I also don't have the passion I was looking for (giving that up was one of the choices I made), but I have a deep abiding love with my best friend that makes my home life better than I ever thought it would be. I have a son, and I never thought I'd have children (by choice), and he's only a baby but I can already see that it's going to be great. I'm so glad that I chose stability over passion (seriously), because I really never could have imagined how good it feels to have a settled home and relationship.
Anonymous
Mine is completly different and tends to veer in different directions. We didn't think we wanted children and now have a 4-year old. I never thought I'd be willing to sacrafice a career..and sleep...and sanity for a four-year old. But I now wonder how my life could be complete without him. But the combination of me going part-time and my husband's career taking a dip has veered us away from the dream of a finanically comfortable life. I never thought I'd be this old and worrying about paying bills.

I wonder from time to time how different my life could be - had I fell in love with someone else (maybe someone who helped out more or could fix a toilet) or if we had decided to have many kids or if I had climbed the career ladder.

But the one thing I am 100 percent certain of is my decision to choose time with my child over money. I watch careers crash all the time. No one can take away the time I had (and have) with my child.

Anonymous
Ask me in about 10 years. My adult life so far has not gone anything like I expected and I have a lot of bitterness about it. I feel like I didn't get to choose anything for myself, other than who to marry and when to have my child. Everything else feels like a bunch of crappy circumstances that I had little to no control over. I try not to be bitter, but it is frustrating when you had pretty high aspirations and got nowehere near where you thought you would. However, all that said, I AM happy that we have a roof over our heads, food in our bellies and a little bit of money in the bank, not to mention all being relatively healthy. That is a lot better than most people these days. We still worry about money and have to watch our budget, but we don't really want for anything.
Anonymous
Everything is going about how I'd planned with the honking, glaring exception that I'd never, ever, ever thought I would be a SAHM for years on end.

This is the one thing that I'm unhappy about, need to change that if it's still possible.
Anonymous
You can't look back because you can't change anything, just keep looking forward.

'Of all sad words of tongue or pen,
the saddest are these, 'it might have been.'"

Maud Muller

by John Greenleaf Whittier
Anonymous
Not where I thought I would be...I agree with a previous poster that I never thought I would be in my 40's and so concerned with bills/the future. I'm where I am by some of my own choices and some heartbreaking circumstances. There are times my heart hurts thinking about what "could have been" (not the materialistic things...but size of family, security, being able to stay home with DC longer than I was able to). However, in those moments, I try my very best to focus on my wonderful child who my husband and I adore.
Anonymous
Yes. Freakishly so...better than I imagined.
Anonymous
My life in broad outline is exactly the way I'd imagined it would be, in terms of family and job, and even approximately where we live (I'm a NoVA native and always wanted to stay in this area).

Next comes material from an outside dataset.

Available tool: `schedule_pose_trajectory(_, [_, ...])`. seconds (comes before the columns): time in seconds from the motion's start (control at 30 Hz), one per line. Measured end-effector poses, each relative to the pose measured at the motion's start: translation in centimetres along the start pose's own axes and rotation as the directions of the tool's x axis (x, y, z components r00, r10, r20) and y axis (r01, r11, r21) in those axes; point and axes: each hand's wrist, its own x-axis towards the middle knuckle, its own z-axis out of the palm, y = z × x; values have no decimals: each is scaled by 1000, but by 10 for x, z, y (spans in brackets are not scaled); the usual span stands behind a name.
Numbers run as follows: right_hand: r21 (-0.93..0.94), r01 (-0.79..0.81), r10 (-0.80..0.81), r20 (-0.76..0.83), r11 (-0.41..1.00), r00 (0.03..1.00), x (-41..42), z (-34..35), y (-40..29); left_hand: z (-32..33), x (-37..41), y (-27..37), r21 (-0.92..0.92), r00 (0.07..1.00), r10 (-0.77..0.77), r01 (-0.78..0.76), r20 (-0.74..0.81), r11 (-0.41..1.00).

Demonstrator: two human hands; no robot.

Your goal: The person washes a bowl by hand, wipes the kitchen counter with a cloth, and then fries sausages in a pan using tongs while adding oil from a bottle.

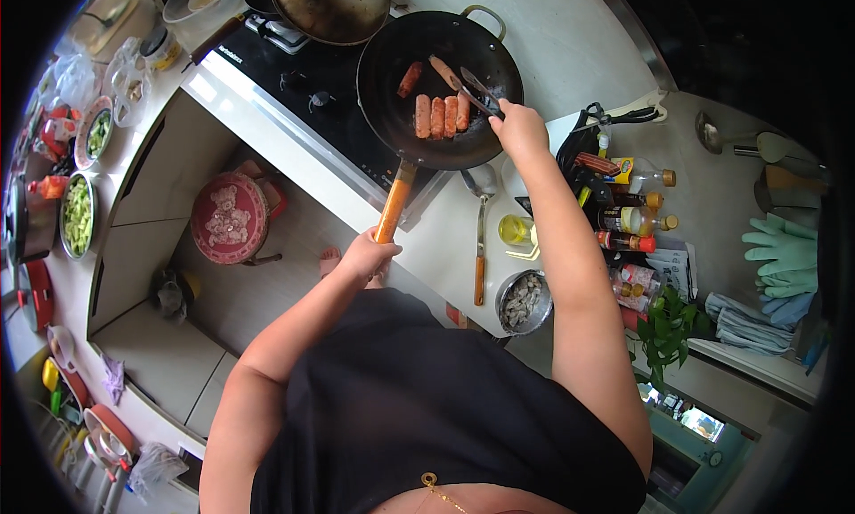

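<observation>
My left hand (369, 255) grips the wooden handle (395, 203) of a dark wok (394, 53) that sits over the black glass cooktop (307, 106). In my right hand (522, 132) is a pair of metal tongs (477, 96), reaching down into the wok. The tongs' tips are at a paler sausage (443, 72); whether they pinch it I cannot tell. Several browned sausages (437, 118) lie side by side in the lower part of the wok. A darker sausage (409, 80) rests apart on the left.
A metal spatula (480, 247) lies on the counter beside a pot of pale pieces (524, 301). Sauce bottles (631, 219) crowd the right, under my forearm. A domed lid (330, 9) stands behind the wok. Bowls of chopped greens (79, 217) line the left counter. A round stool (229, 218) is below.
</observation>
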Motion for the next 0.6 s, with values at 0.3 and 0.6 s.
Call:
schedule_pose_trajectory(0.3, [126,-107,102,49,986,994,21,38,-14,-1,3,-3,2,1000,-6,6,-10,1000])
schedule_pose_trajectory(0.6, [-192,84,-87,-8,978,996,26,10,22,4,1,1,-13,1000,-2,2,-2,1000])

The biggest difference is that I thought I'd have a lot of close friends, just like I did in my 20s and 30s. Through a variety of circumstances, I have only one close friend, and I think that's a huge shame. I didn't count on having such a humdrum marriage either, but I guess no one does. The one positive I did not anticipate was having more financial security at this age than I expected.
Anonymous
Absolutely not. Generally, I guess I'm happy. I love my DC and DH and we are financially comfortable. Not wealthy, but not unemployed.

I have one child that has SN. I really wanted at least 2 children. I just turned 40 and time isn't exactly on my side for postponing all these decisions. Money definitely plays a role in making this decision and I hate it. Additionally, I took a downgrade in career to have flexibility to help with DC.

This is all compounded with health problems in immediate and extended family. And we have little to no help and no real support system.